Quote exactly the lines spanning from the top of the data below to the line that contains "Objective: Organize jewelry", including both.

» Data shown:

---------------

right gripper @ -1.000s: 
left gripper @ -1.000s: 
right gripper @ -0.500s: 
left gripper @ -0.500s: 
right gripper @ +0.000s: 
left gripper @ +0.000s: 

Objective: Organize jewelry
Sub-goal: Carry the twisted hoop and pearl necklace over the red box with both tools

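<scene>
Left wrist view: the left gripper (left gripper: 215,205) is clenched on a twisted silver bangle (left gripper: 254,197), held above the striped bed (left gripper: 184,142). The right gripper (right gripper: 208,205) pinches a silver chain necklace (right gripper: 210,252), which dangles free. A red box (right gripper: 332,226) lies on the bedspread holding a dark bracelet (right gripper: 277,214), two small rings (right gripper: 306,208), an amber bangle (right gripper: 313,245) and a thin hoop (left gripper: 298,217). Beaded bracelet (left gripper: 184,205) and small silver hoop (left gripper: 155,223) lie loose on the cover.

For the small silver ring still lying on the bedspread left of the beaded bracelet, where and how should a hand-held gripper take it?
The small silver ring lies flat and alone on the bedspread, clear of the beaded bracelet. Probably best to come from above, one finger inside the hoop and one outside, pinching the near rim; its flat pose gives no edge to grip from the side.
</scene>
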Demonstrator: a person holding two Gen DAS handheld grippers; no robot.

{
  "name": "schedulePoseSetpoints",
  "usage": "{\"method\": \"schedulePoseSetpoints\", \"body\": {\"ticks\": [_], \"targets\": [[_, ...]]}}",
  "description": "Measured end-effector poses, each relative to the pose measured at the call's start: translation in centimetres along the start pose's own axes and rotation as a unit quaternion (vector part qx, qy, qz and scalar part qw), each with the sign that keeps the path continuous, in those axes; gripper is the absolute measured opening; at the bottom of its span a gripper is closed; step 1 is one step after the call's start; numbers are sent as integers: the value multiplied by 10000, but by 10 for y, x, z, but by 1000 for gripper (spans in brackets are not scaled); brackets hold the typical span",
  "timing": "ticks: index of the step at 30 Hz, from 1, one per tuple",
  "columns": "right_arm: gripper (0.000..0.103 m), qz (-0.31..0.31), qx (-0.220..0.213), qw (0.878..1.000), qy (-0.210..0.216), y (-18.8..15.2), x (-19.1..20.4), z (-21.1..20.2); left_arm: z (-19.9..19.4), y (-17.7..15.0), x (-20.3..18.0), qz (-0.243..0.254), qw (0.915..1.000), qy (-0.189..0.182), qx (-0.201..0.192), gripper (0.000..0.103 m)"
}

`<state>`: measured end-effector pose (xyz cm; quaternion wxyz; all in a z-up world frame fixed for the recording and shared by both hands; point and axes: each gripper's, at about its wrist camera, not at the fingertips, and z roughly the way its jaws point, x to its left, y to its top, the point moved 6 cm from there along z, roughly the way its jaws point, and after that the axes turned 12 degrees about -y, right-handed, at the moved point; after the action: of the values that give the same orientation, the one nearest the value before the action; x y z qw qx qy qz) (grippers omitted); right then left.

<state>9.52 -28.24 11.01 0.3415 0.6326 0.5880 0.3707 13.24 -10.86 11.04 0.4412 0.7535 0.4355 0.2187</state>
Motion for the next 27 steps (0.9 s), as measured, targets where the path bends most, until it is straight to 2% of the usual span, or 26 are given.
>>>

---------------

» Written reply:
right gripper @ -1.000s: 
left gripper @ -1.000s: 
right gripper @ -0.500s: 
left gripper @ -0.500s: 
right gripper @ +0.000s: 
left gripper @ +0.000s: 

Objective: Organize jewelry

The answer has nothing more to it.